Re: [PATCH v8-RESEND 00/33] Fix CONFIG_DRM_USE_DYNAMIC_DEBUG=y regression
From: Łukasz Bartosik
Date: Wed May 29 2024 - 18:02:04 EST
On Mon, May 27, 2024 at 5:45 PM <jim.cromie@xxxxxxxxx> wrote:
>
> hi Łukasz
>
> thanks for testing, and with all the config combos
> that uncovered this problem.
>
> On Sun, May 26, 2024 at 4:36 PM Łukasz Bartosik <ukaszb@xxxxxxxxxxxx> wrote:
> >
> > On Thu, May 16, 2024 at 7:44 PM Jim Cromie <jim.cromie@xxxxxxxxx> wrote:
> > >
> > > hi Greg, Jason,
> > >
> > > This patchset fixes the CONFIG_DRM_USE_DYNAMIC_DEBUG=y regression,
> > > Fixes: bb2ff6c27bc9 ("drm: Disable dynamic debug as broken")
> > >
> > > Im calling it v8, to keep consistent with previous labels.

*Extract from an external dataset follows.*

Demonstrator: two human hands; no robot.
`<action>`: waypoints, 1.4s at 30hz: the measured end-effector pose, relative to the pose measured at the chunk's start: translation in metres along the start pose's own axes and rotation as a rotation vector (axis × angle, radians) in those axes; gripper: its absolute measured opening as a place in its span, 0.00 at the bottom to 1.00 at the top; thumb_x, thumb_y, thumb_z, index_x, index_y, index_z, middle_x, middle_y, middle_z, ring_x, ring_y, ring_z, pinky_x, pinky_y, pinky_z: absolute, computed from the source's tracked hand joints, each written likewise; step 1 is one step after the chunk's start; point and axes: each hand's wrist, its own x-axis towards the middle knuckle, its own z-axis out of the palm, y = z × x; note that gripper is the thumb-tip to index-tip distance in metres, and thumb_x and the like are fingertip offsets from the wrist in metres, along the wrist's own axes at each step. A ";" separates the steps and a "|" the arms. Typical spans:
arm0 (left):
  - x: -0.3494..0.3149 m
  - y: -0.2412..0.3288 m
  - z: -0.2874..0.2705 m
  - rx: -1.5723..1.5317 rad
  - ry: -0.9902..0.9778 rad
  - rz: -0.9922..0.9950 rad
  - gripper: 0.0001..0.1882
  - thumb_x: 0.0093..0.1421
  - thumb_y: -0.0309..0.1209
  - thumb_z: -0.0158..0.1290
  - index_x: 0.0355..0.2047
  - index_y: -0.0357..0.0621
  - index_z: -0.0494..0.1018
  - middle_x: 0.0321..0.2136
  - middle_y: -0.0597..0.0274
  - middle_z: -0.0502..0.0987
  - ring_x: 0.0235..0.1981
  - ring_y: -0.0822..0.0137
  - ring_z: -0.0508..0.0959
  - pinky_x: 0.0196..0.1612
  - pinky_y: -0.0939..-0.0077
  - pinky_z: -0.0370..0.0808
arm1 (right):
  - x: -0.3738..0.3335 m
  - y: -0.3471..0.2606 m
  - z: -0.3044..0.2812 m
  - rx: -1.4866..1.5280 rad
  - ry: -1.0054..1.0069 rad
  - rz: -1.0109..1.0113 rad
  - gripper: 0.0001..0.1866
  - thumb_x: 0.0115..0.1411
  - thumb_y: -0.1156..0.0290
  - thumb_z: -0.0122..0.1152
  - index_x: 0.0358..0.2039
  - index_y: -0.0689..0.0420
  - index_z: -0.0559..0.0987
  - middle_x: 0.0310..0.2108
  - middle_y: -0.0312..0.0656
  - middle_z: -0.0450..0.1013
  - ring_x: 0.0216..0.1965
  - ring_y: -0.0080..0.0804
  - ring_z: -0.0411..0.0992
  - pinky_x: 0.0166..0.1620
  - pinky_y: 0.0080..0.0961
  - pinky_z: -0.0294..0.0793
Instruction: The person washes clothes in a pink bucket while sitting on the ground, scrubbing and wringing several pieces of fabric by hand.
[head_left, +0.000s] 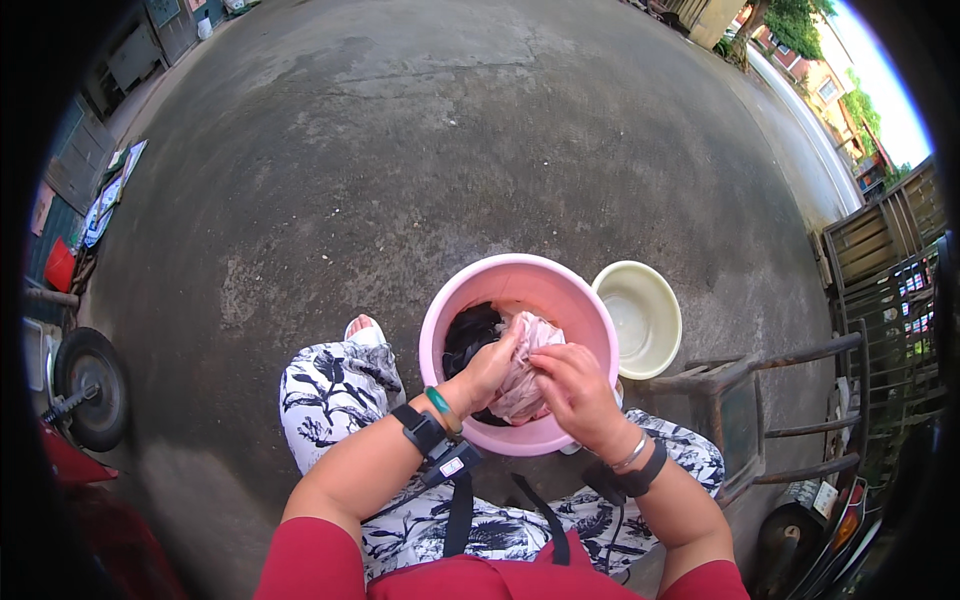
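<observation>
A pink basin [435, 345] stands on the ground between my legs. Inside it, my two hands hold a bunched pale pink garment [522, 385]; its exact kind cannot be made out. My left hand [490, 366] grips the cloth from the left, thumb toward the top. From the right, my right hand [580, 392] pinches a fold of it with bent fingers. Black cloth [468, 338] lies in the basin's left side, partly under the pink cloth. Reddish cloth or water shows behind the bundle, too little to tell which.
A pale green-white basin [670, 320] sits just right of the pink one. Close on my right is a wooden chair [740, 420], with a slatted fence [880, 270] beyond. A wheel [92, 388] and a red bucket [60, 266] are at the far left. Concrete ground [400, 150] stretches ahead.
</observation>
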 end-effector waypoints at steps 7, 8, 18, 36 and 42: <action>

> > > v6 was what got committed, back in 9/2022.
> > > v7 had at least 2 problems that blocked its submission:
> > >
> > > https://lore.kernel.org/lkml/20231101002609.3533731-1-jim.cromie@xxxxxxxxx/
> > > https://patchwork.freedesktop.org/series/125066/
> > >
> > > 1. missing __align(8) in METATDATA macro, giving too much placement
> > > freedom to linker, caused weird segvs following non-ptr vals, but for
> > > builtin modules only. found by lkp-test.
> > >
> > > 2. the main patch touched 2 subsystems at once, which would require
> > > special handling.
> > >
> > > What was broken about DYNAMIC_DEBUG ?
> > >
> > > Booting a modular kernel with drm.debug=0x1ff enabled pr_debugs only
> > > in drm itself, not in the yet-to-be loaded driver + helpers. Once
> > > loaded, the driver's pr_debugs are properly enabled by:
> > >
> > > echo 0x1ff > /sys/module/drm/parameters/debug # still worked
> > >
> > > I had tested with scripts doing lots of modprobes with various
> > > permutations of dyndbg=<> option, and I missed that I didn't test
> > > without them.
> > >
> > > The deeper cause was my design error, a violation of the K&R rule:
> > > "define once, refer many times".
> > >
> > > DECLARE_DYNDBG_CLASSMAP defined the classmap, and was used everywhere,
> > > re-declaring the same static classmap repeatedly. Jani Nikula actually
> > > picked up on this (iirc shortly after committed), but the problem
> > > hadn't been seen yet in CI. One patchset across 2 subsystems didn't
> > > help either.
> > >
> > > So the revised classmap API "splits" it to def & ref:
> > >
> > > DYNDBG_CLASSMAP_DEFINE fixes & updates the busted macro, EXPORTing the
> > > classmap instead. It gets invoked once per subsystem, by the
> > > parent/builtin, drm.ko for DRM.
> > >
> > > DYNDBG_CLASSMAP_USE in drivers and helpers refer to the classmap by
> > > name, which links the 2 modules, (like a driver's dependency on extern
> > > __drm_debug).
> > >
> > > These 2 tell dyndbg to map "class FOO" to the defined FOO_ID, which
> > > allows it to make those changes via >control, in both class definer
> > > modules and dependent modules.
> > >
> > > DYNDBG_CLASSMAP_PARAM*, defines the controlling kparam, and binds it
> > > to both the _var, and the _DEFINEd classmap. So drm uses this to bind
> > > the classmap to __drm_debug.
> > >
> > > It provides the common control-point for the sub-system; it is applied
> > > to the class'd pr_debugs during modprobe of both _DEFINEr and USErs.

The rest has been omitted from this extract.